**TO DO**
Would you pull out every line of the material that contains the string "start"?

**INFORMATION SHOWN**
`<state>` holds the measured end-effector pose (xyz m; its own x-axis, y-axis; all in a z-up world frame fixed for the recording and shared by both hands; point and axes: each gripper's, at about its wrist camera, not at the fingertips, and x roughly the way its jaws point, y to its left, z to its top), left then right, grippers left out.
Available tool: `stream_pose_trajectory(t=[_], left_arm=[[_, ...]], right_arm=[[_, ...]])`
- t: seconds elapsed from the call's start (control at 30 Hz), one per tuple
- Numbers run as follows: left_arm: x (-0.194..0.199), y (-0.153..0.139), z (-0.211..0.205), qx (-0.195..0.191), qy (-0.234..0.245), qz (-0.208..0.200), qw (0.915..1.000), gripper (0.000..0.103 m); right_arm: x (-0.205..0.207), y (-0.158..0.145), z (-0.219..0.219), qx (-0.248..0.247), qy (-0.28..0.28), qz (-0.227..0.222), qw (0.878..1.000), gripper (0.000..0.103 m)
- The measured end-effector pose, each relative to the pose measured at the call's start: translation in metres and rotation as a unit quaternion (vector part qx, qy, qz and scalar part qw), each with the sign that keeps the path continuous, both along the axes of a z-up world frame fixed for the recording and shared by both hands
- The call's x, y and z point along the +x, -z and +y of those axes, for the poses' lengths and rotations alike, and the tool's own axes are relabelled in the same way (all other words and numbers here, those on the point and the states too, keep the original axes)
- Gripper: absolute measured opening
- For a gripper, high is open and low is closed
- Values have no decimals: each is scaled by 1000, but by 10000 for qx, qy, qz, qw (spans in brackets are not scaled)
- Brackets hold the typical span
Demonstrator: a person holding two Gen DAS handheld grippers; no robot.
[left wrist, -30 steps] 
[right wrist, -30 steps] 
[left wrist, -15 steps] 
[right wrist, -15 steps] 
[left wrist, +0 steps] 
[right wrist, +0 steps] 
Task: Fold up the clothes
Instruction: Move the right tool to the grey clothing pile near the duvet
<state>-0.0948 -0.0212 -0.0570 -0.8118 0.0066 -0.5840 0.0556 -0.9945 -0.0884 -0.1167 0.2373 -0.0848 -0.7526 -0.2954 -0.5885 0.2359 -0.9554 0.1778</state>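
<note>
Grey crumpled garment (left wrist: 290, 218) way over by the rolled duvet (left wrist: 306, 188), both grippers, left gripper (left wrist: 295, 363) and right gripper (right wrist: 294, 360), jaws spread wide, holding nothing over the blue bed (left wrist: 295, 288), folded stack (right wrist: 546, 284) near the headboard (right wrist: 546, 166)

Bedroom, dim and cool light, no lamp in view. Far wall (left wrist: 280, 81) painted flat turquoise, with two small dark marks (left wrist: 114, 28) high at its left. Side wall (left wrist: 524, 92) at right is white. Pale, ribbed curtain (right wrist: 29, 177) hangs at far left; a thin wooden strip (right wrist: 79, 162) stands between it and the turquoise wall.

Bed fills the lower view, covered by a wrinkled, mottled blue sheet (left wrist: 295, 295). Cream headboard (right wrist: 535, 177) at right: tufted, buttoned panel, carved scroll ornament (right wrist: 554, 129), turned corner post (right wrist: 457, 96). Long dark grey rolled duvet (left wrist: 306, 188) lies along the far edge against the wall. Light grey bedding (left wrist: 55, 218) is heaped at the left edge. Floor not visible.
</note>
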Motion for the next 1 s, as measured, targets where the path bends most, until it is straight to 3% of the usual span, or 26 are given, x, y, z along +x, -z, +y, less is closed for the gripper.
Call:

**OUTPUT OF THE EXERCISE**
- t: seconds elapsed from the call's start (control at 30 Hz), one per tuple
- The measured end-effector pose, each relative to the pose measured at the call's start: translation in metres and rotation as a unit quaternion (vector part qx, qy, qz and scalar part qw), each with the sign that keeps the path continuous, both along the axes of a z-up world frame fixed for the recording and shared by both hands

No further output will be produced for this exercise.